J. Robinson Wheeler has written a nice article about creating IF, Mapping the Tale: Scene Description in IF. The article does a good job of explaining how the convention of a static “room description” has morphed to become a more interesting and fluid part of the narrative discourse in some more recent works of IF. Sure, using the framework of narratology could have made the discussion clearer and taken it a bit farther, but Rob’s awareness of how things fit together at the word, sentence, paragraph, and game level, and his close look at the way scene descriptions work in several important games, results in a very helpful essay. (The main flaw, I think, being Rob’s reliance on his own IF writing to supply “bad” examples; the nitpicking isn’t so helpful and the bits he cites are seldom that bad.) The article describes an aspect of IF authorship that may seem to correspond to bits of game design of other sorts — point-and-click graphical adventures: drawing the backdrops, first-person shooters and platform games: designing the levels. Upon closer inspection, scene description involves a lot of things that has no clear analog in graphical computer games, because the text that describes a scene ends up fitting into an overall, verbal narration, sometimes doing other sorts of narrative, literary, and gaming work at the same time. Update: I thought I’d get away with just plugging Rob’s article, but no — lengthy addendum below, in comments, about narratology and IF.

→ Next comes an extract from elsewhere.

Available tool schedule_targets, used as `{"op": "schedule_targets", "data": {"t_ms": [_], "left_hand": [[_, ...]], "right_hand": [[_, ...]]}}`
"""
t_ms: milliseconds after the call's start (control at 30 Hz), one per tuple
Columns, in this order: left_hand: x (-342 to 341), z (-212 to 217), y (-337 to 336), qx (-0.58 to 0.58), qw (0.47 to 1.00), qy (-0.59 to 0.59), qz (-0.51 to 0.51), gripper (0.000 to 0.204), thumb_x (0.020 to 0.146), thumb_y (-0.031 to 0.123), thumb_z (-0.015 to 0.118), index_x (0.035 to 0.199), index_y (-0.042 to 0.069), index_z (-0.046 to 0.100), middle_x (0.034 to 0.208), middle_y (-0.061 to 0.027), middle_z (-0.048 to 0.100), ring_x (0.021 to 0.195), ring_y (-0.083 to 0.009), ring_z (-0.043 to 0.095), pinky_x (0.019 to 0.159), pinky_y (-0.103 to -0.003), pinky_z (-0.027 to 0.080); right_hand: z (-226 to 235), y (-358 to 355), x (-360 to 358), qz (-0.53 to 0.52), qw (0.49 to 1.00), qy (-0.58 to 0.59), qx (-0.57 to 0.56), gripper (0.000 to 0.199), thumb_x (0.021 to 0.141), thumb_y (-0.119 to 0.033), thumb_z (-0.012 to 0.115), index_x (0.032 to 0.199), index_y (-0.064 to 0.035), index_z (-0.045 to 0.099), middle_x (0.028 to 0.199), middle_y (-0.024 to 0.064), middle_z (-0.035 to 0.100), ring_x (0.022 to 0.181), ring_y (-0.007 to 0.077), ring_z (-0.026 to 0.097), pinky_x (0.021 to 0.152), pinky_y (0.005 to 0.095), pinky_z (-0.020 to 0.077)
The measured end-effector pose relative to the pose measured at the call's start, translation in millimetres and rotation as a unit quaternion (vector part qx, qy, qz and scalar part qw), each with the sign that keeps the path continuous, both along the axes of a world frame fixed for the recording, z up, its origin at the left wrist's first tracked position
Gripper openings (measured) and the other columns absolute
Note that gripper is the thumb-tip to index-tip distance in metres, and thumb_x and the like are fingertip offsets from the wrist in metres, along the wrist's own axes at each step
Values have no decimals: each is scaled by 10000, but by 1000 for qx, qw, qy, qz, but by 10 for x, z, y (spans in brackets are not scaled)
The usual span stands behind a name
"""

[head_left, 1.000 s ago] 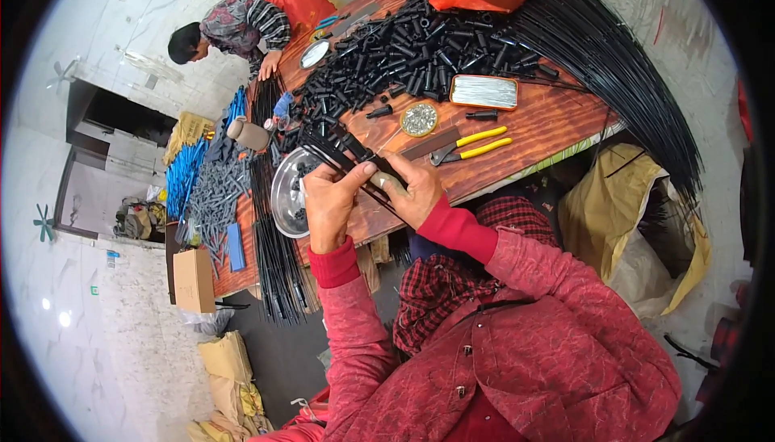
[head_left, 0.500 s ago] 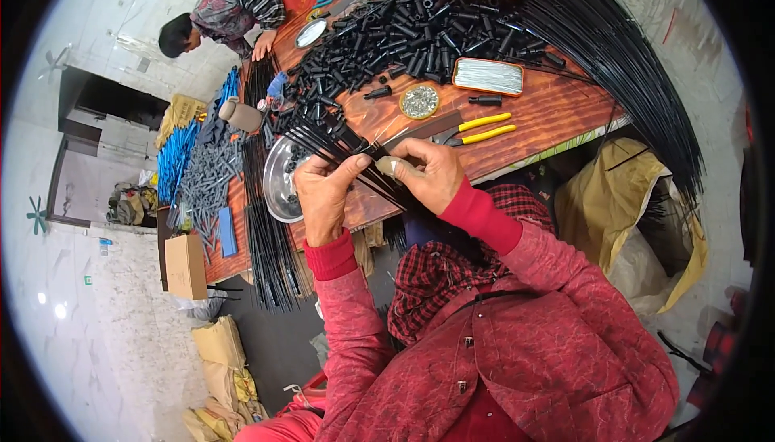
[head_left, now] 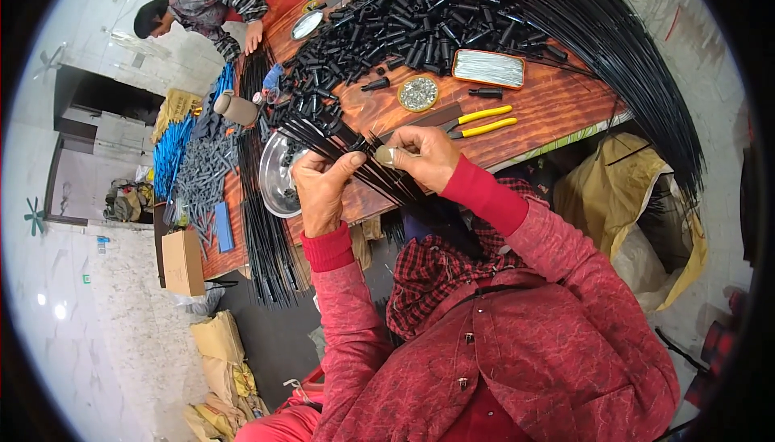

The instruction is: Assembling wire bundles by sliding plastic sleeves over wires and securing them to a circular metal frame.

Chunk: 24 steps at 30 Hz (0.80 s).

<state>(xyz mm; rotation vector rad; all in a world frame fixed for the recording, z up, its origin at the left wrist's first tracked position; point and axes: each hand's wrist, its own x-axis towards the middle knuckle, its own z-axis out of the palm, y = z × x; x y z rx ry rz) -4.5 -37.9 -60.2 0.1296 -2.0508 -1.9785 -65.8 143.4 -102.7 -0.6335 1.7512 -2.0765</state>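
Note:
A bundle of thin black rods (head_left: 391, 184) slants across the near edge of the table, its upper left ends close to the pile of black parts. My left hand (head_left: 321, 190) is closed around the bundle, thumb on top. Just to the right, my right hand (head_left: 433, 155) holds thumb and index finger together in a pinch beside the rods' upper side. A greyish-tan covering (head_left: 387, 155) wraps the tip of my right thumb. Whatever sits in that pinch is too small to make out.
Black tubular parts (head_left: 436, 30) are heaped across the wooden table (head_left: 557, 111). Yellow-handled pliers (head_left: 483, 123), a round dish of small metal pieces (head_left: 418, 92) and a tray of metal pins (head_left: 488, 68) lie beyond my hands. A clear bowl (head_left: 267, 175) stands left. Another person (head_left: 214, 6) works at far left.
My right hand has shifted slightly left and up, still pinching. My left hand keeps its grip on the rods. The other person has moved a little to the left in view.

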Motion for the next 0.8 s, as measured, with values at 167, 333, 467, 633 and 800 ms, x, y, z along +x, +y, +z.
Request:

7 Responses to “Thereby Hangs a Tale”

  1. nick Says:

    I received some pillory online for writing “Sure, using the framework of narratology could have made the discussion clearer and taken it a bit farther,” without explaining this any further or giving any examples of what I mean. My point in writing wasn’t really to try to pick apart Rob’s article, but I’ll do my best to explain this sentence fragment briefly:

    The idea of a “mutable scene description” (second to last section in Rob’s article) is a sort of inside-out view. It’s looking at IF from the standpoint of the computer program, inside of which there is a scene description, perhaps stored as a string (if static) or as a routine (if mutable). When I read a text, I see a bunch of words in order. If it is IF output, some of them are underneath a bold room name, but I can’t tell what’s a string and what is the output of a routine. From the perspective of normal reading and writing, it’s the most natural thing in the world to shorten “U.S. President George W. Bush” to “Bush” on the second reference; it’s not a twist on what happens when I type “BRIEF.” When I read a story and the same thing happens twice but it is described in less detail the second time, this, too, is quite ordinary.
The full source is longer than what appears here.